= To do =
Exclude the pictures and repeat all of the data exactly.

:: Supplied information ::

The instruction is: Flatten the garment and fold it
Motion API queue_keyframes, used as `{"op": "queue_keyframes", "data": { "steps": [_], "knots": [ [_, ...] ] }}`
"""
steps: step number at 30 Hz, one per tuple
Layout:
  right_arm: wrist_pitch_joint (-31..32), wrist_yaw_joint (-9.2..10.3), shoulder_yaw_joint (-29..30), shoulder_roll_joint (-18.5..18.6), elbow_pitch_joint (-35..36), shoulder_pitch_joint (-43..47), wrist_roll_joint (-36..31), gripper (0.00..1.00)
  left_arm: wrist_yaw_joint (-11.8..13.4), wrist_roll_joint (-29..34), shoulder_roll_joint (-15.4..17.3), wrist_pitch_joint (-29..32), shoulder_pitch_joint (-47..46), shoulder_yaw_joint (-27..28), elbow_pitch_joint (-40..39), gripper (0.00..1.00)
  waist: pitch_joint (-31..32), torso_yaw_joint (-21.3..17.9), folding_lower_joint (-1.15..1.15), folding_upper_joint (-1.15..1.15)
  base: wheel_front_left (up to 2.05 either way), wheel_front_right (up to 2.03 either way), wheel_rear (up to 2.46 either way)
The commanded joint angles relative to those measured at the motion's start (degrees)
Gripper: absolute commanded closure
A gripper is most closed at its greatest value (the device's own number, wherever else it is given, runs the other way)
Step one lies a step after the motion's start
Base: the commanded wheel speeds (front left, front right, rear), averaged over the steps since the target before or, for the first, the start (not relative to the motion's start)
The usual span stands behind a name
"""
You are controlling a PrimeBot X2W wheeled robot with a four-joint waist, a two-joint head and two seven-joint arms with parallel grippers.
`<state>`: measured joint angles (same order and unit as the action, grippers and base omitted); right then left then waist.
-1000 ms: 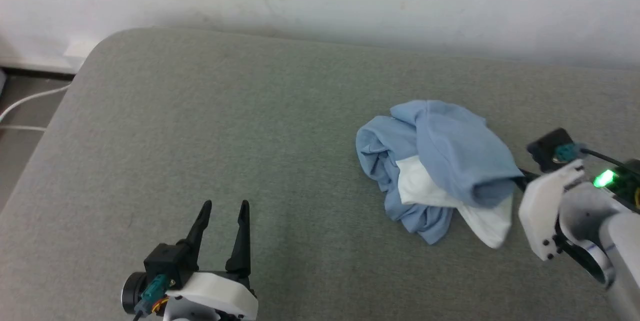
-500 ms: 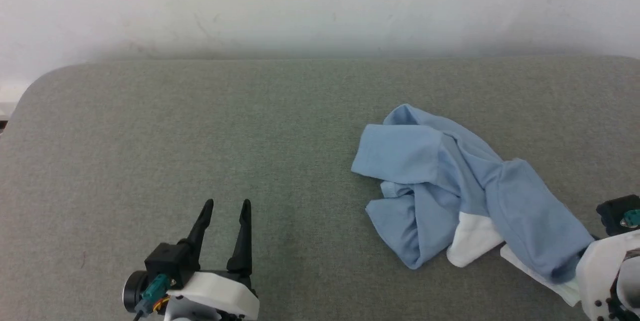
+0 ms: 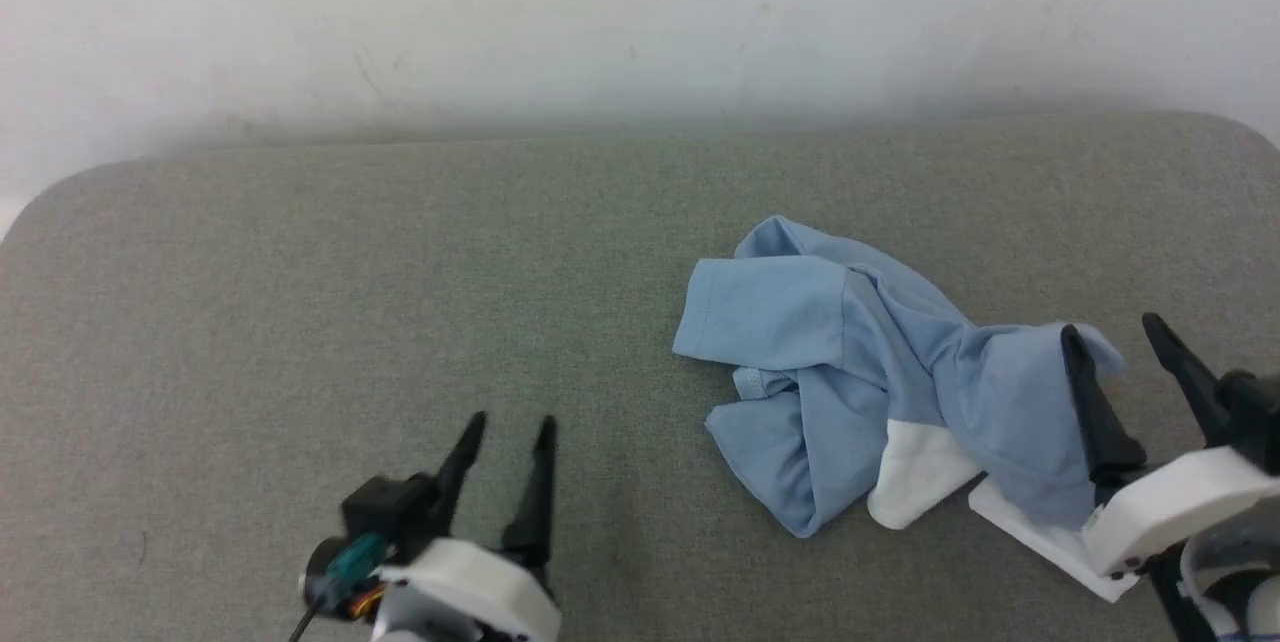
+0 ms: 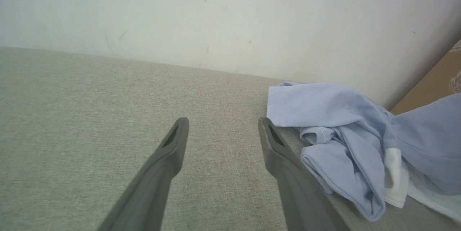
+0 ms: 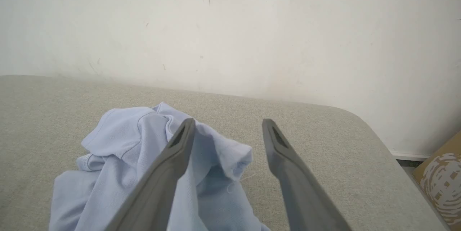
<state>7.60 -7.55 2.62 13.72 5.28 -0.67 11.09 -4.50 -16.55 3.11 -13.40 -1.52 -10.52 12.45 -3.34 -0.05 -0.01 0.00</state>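
One crumpled heap is what the garment makes: light blue knit bunched on itself, lying on the grey cushion at the tips of my right gripper and spreading away to that gripper's left; one sleeve lies fairly flat at the far left end, its stitched hem plain to see. The folds between bury the rest, so I cannot make out collar, front or back. A white part peeks from under the blue near my right wrist; some of it runs beneath the gripper's pale housing and is lost there. Any lettering on the cloth is folded out of my sight.

My right gripper's fingers stand wide apart and clamp nothing; the left-hand finger crosses over the blue cloth, though I cannot tell whether it touches; a rumpled corner with a loose thread lies in the gap between the two fingers.

My left gripper also has its fingers spread, over bare cushion, with the garment off to its right and apart from it.

Beyond both sets of fingertips rises a scuffed white wall; to the far right of my right gripper a cardboard box is cut off by the frame, its white print a swirl of broken rings that I cannot read as words.
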Motion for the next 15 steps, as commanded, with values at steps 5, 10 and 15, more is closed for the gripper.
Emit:
{"op": "queue_keyframes", "data": {
  "steps": [5, 10, 15],
  "knots": [
    [-6.95, 0.06, 2.63, -6.07, 0.46, 2.42, -3.84, 0.00, -0.66, -1.76, -0.22, 8.91, -6.58, -4.35, 1.28, 0.00, -2.69, -1.61, 0.01, 0.00, 0.00, 0.00, 0.00],
    [-9.63, 0.06, 3.32, -7.88, 0.93, 2.00, -6.32, 0.00, -0.13, -1.38, -0.22, 20.58, -16.12, -8.07, 3.28, 0.00, -6.74, -3.42, 0.01, 0.00, 0.00, 0.00, 0.00],
    [-10.81, 0.06, 5.19, -8.88, 1.10, 0.82, -7.66, 0.00, 1.90, -2.06, -0.23, 31.22, -26.33, -10.73, 7.99, 0.00, -10.18, -5.06, 0.01, 0.00, 0.00, 0.00, 0.00]
  ]
}}
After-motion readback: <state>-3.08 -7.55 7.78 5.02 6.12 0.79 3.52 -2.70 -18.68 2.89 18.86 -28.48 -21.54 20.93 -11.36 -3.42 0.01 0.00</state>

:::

= Response area =
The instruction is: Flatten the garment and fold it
Motion API queue_keyframes, used as `{"op": "queue_keyframes", "data": { "steps": [_], "knots": [ [_, ...] ] }}`
"""
steps: step number at 30 Hz, one per tuple
Layout:
  right_arm: wrist_pitch_joint (-31..32), wrist_yaw_joint (-9.2..10.3), shoulder_yaw_joint (-29..30), shoulder_roll_joint (-18.5..18.6), elbow_pitch_joint (-35..36), shoulder_pitch_joint (-43..47), wrist_roll_joint (-36..31), gripper (0.00..1.00)
  left_arm: wrist_yaw_joint (-11.8..13.4), wrist_roll_joint (-29..34), shoulder_roll_joint (-15.4..17.3), wrist_pitch_joint (-29..32), shoulder_pitch_joint (-47..46), shoulder_yaw_joint (-27..28), elbow_pitch_joint (-40..39), gripper (0.00..1.00)
  waist: pitch_joint (-31..32), torso_yaw_joint (-21.3..17.9), folding_lower_joint (-1.15..1.15), folding_upper_joint (-1.15..1.15)
  base: wheel_front_left (up to 2.05 either way), wheel_front_right (up to 2.03 either way), wheel_rear (up to 2.46 either way)
The commanded joint angles relative to those measured at the motion's start (degrees)
Gripper: absolute commanded closure
A gripper is most closed at its greatest value (the device's own number, wherever else it is given, runs the other way)
Step one lies a step after the motion's start
Base: the commanded wheel speeds (front left, front right, rear), averaged over the steps since the target before or, for the first, the start (not relative to the motion's start)
The usual span stands behind a name
"""
You are controlling a PrimeBot X2W wheeled robot with a four-joint waist, a two-joint head and two seven-joint arms with parallel grippers.
`<state>`: measured joint angles (same order and unit as the action, grippers and base omitted); right then left then waist.
-1000 ms: 
-500 ms: 
+0 ms: 
+0 ms: 
+0 ms: 
<state>7.60 -7.55 2.62 13.72 5.28 -0.67 11.09 -4.50 -16.55 3.11 -13.40 -1.52 -10.52 12.45 -3.34 -0.05 -0.01 0.00</state>
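One crumpled heap is what the garment makes: light blue knit bunched on itself, lying on the grey cushion at the tips of my right gripper and spreading away to that gripper's left; one sleeve lies fairly flat at the far left end, its stitched hem plain to see. The folds between bury the rest, so I cannot make out collar, front or back. A white part peeks from under the blue near my right wrist; some of it runs beneath the gripper's pale housing and is lost there. Any lettering on the cloth is folded out of my sight.

My right gripper's fingers stand wide apart and clamp nothing; the left-hand finger crosses over the blue cloth, though I cannot tell whether it touches; a rumpled corner with a loose thread lies in the gap between the two fingers.

My left gripper also has its fingers spread, over bare cushion, with the garment off to its right and apart from it.

Beyond both sets of fingertips rises a scuffed white wall; to the far right of my right gripper a cardboard box is cut off by the frame, its white print a swirl of broken rings that I cannot read as words.
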Motion for the next 15 steps, as commanded, with values at steps 5, 10 and 15, more is closed for the gripper.
Emit:
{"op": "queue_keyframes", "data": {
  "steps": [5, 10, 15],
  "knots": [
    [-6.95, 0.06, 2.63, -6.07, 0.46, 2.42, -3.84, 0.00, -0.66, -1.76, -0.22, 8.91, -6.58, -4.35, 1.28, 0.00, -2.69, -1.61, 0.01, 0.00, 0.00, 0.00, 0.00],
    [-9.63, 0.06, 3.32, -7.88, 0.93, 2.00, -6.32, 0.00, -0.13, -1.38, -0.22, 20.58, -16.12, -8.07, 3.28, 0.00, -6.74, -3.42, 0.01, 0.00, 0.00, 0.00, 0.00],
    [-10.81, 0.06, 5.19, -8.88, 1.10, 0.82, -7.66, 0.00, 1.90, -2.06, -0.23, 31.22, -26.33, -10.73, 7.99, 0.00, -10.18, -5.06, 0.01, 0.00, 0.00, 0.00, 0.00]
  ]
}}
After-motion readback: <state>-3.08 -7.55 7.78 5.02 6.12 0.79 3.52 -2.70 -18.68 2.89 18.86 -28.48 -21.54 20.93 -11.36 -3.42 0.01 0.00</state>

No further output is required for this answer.